Nuovi controlli nel centro storico di Venezia da parte della Polizia Locale di Venezia, impegnata nelle attività di vigilanza sul commercio su area pubblica. Nella giornata di oggi, gli agenti del Nucleo Attività Produttive sono intervenuti nel sestiere di Cannaregio, dove hanno effettuato un accertamento amministrativo su un chiosco per la vendita di souvenir e articoli di chincaglieria situato nei pressi del civico 5734, al posteggio numero 1 di San Giovanni Grisostomo.
L’ispezione ha portato alla luce una serie di irregolarità.

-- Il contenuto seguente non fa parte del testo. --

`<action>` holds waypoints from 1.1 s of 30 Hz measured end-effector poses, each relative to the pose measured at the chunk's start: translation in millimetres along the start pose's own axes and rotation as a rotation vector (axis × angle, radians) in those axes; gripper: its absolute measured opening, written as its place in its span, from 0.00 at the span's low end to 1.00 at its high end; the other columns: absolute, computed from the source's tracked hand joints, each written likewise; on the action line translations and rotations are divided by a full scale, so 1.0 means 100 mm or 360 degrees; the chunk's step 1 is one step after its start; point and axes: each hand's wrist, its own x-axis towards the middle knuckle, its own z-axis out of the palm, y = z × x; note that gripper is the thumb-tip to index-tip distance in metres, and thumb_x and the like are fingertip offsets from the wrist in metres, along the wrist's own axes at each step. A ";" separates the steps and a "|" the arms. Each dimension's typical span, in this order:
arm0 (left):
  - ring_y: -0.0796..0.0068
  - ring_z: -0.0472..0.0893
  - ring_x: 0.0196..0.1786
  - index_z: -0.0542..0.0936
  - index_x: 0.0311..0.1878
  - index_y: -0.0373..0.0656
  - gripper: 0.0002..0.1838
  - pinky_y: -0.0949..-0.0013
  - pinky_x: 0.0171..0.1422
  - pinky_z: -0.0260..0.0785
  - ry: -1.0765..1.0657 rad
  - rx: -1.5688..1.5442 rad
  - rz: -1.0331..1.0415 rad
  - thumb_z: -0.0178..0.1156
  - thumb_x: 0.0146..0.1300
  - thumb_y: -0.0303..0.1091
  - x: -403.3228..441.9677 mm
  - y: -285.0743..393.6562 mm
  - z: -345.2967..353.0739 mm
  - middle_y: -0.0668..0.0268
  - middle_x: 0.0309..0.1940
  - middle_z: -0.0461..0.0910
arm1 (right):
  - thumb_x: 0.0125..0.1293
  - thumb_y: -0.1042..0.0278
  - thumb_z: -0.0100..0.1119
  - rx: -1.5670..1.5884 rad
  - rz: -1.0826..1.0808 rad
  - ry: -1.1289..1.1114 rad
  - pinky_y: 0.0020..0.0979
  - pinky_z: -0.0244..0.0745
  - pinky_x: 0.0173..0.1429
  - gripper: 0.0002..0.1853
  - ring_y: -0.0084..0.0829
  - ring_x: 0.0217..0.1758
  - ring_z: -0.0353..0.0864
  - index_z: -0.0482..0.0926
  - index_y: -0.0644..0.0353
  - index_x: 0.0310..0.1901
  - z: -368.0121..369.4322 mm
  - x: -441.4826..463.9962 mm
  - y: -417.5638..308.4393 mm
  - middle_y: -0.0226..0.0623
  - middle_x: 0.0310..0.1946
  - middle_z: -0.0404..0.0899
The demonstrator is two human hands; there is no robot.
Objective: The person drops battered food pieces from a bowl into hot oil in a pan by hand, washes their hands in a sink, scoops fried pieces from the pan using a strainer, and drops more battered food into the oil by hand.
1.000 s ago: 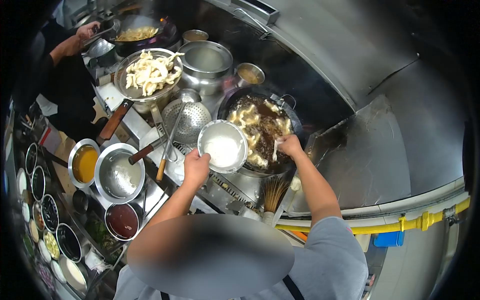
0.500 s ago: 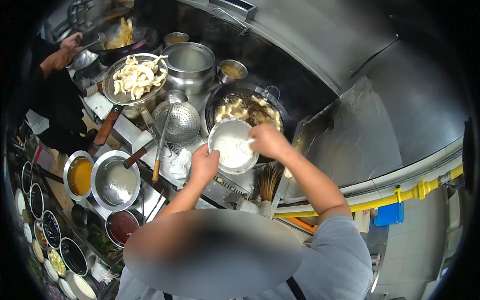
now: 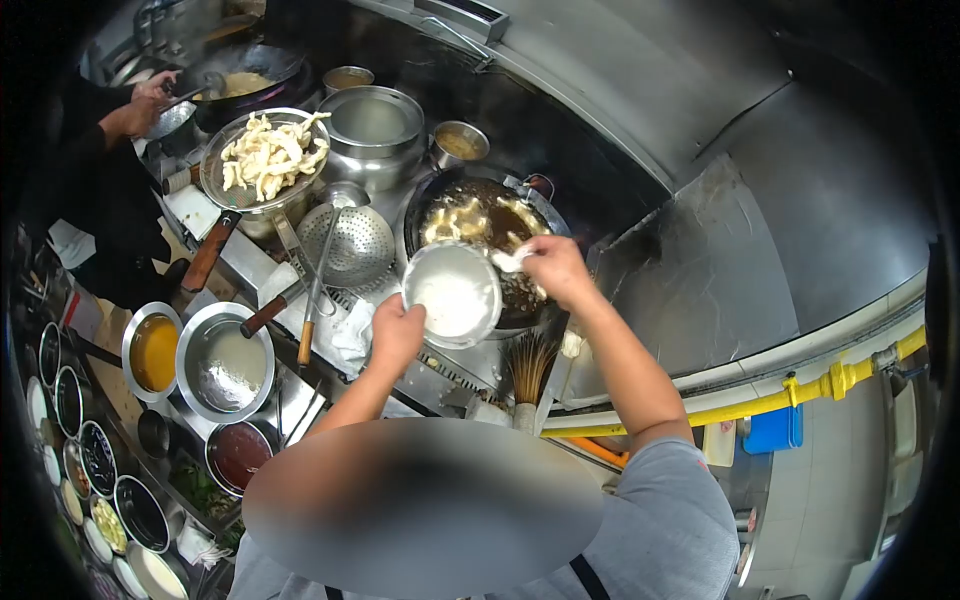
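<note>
My left hand [image 3: 398, 337] grips the rim of a metal bowl [image 3: 452, 300] with white batter inside, held tilted at the near side of a wok [image 3: 412, 222]. Over the wok, my right hand [image 3: 560, 272] pinches a white batter-coated piece [image 3: 511, 260]. Dark bubbling oil fills the wok, and pale battered pieces [image 3: 455, 220] float in it. The bowl hides part of the wok's near edge. Just below the bowl stands a bamboo wok brush [image 3: 527, 368].
Left of the wok lie a perforated skimmer [image 3: 358, 245] and a strainer heaped with pale fried pieces [image 3: 270, 155]. Behind it stand a large metal pot [image 3: 374, 125] and a small pot [image 3: 460, 143]. A co-worker's hands [image 3: 140, 108] work at another wok [image 3: 250, 80]. Sauce bowls [image 3: 225, 360] line the left.
My right hand has moved from the bowl out to the right over the wok, with a white piece in its fingers. The bowl has shifted slightly left. The co-worker's food has dropped into their wok.
</note>
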 end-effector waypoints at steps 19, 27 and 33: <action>0.77 0.80 0.34 0.81 0.42 0.32 0.12 0.74 0.41 0.72 0.0021 -0.0132 -0.0142 0.52 0.58 0.22 -0.13 0.21 -0.16 0.63 0.34 0.83 | 0.51 0.66 0.65 -0.0942 -0.0963 -0.0501 0.36 0.78 0.51 0.16 0.43 0.42 0.84 0.84 0.60 0.43 0.71 -0.20 -0.23 0.49 0.39 0.84; 0.77 0.80 0.34 0.81 0.41 0.31 0.12 0.71 0.41 0.72 -0.0037 -0.0379 -0.0242 0.53 0.57 0.24 -0.01 0.20 0.04 0.61 0.33 0.84 | 0.50 0.71 0.64 -0.0702 -0.0693 -0.0365 0.35 0.78 0.47 0.13 0.39 0.38 0.85 0.84 0.61 0.39 0.18 -0.40 -0.51 0.47 0.34 0.84; 0.74 0.79 0.31 0.82 0.37 0.32 0.10 0.68 0.39 0.72 -0.0103 -0.0049 -0.0017 0.54 0.56 0.26 0.13 0.15 0.24 0.60 0.29 0.83 | 0.57 0.80 0.62 0.0149 -0.0561 -0.0243 0.26 0.77 0.46 0.15 0.23 0.42 0.82 0.80 0.68 0.48 -0.06 -0.15 -0.48 0.36 0.41 0.84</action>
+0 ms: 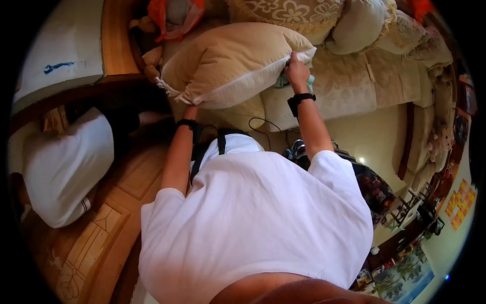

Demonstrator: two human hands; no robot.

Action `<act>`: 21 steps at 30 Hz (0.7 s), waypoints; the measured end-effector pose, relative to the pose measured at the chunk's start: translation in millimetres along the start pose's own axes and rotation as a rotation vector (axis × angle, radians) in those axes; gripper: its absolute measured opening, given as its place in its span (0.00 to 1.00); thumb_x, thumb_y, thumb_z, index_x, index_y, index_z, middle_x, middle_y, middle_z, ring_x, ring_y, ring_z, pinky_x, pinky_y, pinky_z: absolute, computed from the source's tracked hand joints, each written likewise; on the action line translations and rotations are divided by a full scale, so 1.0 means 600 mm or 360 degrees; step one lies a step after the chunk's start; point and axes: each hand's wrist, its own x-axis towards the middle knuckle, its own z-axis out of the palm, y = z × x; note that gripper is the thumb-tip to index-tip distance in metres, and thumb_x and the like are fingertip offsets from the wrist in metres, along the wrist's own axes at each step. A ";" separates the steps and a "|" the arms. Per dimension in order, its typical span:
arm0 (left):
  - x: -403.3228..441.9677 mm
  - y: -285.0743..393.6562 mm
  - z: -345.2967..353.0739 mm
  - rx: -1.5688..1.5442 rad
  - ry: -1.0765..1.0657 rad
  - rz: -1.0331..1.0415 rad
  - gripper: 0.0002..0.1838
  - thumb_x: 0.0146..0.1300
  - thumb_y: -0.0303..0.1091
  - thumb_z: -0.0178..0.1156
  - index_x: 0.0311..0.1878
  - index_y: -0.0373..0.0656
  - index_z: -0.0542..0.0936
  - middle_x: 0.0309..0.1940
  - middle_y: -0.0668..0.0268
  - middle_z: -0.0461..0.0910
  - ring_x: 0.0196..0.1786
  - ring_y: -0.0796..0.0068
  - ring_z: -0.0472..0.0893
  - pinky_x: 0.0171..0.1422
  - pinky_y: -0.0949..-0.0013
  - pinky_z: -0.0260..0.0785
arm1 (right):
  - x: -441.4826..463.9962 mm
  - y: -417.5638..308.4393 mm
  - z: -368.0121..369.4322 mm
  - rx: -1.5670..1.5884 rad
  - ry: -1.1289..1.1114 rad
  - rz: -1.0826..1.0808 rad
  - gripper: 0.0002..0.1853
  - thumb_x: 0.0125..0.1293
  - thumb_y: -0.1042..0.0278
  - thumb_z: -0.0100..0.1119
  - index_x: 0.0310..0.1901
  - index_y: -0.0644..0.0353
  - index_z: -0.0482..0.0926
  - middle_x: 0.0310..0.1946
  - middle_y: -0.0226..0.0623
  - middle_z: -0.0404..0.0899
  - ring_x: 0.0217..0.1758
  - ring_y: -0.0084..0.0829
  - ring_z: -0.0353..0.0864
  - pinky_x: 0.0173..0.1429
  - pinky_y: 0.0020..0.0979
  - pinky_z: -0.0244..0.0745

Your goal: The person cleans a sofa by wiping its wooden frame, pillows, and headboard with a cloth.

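Observation:
A large beige cushion (pixel 235 55) with a white underside and a tasselled corner is held up in front of the sofa. My right hand (pixel 297 72) is closed on its right edge, near the pointed corner. At the left lower corner, beside the white tassel (pixel 172 91), my left hand (pixel 191 107) holds the cushion from below. Most of the left fingers are hidden behind the fabric. A pale green cloth-like item (pixel 310 81) shows just behind my right hand; its kind is unclear.
The sofa seat (pixel 344 86) extends to the right, with patterned cushions (pixel 293 15) along its back. An orange bag (pixel 177 17) stands at the upper left. Another person in a white shirt (pixel 71 167) bends at the left. A dark cable (pixel 266 121) hangs below the seat edge.

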 end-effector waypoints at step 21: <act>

Tra queste, l’occupazione di suolo pubblico con strutture installate in assenza delle necessarie autorizzazioni e modalità di esposizione della merce non conformi, con alcuni prodotti posizionati direttamente sul manufatto del chiosco. Durante il sopralluogo è stata inoltre segnalata la presenza di cavi elettrici installati in maniera precaria, ritenuti potenzialmente pericolosi per i passanti.

Ma è stato soprattutto il controllo sulla merce in vendita ad attirare l’attenzione degli operatori. All’interno del chiosco è stato infatti rinvenuto un consistente quantitativo di prodotti in vetro privi delle informazioni obbligatorie previste dalla normativa in materia di tracciabilità e tutela del consumatore. Sugli articoli mancavano indicazioni fondamentali come la denominazione merceologica, il nome del produttore o dell’importatore, la composizione dei materiali e l’eventuale presenza di sostanze pericolose per la salute o per l’ambiente. Proprio per l’assenza di queste informazioni, i prodotti sono stati sottoposti a sequestro amministrativo, in quanto ritenuti non conformi agli standard richiesti per la commercializzazione.
Gli assessori: “Il commercio su area pubblica deve rispettare standard precisi di qualità e trasparenza”
“L’attenzione della Polizia Locale nelle aree più frequentate del centro storico è costante – sottolinea l’assessore alla Sicurezza del Comune di Venezia, Elisabetta Pesce –. Interventi come questo sono fondamentali per garantire rispetto delle regole e tutela dei cittadini e dei visitatori. Il presidio del territorio continuerà con determinazione, perché la legalità è il presupposto di una città ordinata e vivibile”.
“Il commercio su area pubblica deve rispettare standard precisi di qualità e trasparenza – aggiunge l’assessore al Commercio, Sebastiano Costalonga –. Contrastare irregolarità e prodotti non conformi significa difendere gli operatori che lavorano correttamente e valorizzare l’immagine della città. L’Amministrazione proseguirà con controlli mirati per salvaguardare il decoro e l’autenticità dell’offerta commerciale veneziana”.
Le verifiche proseguiranno nelle prossime settimane, con l’obiettivo di garantire il rispetto delle normative, preservare il decoro urbano e tutelare i consumatori nelle zone più sensibili del centro storico.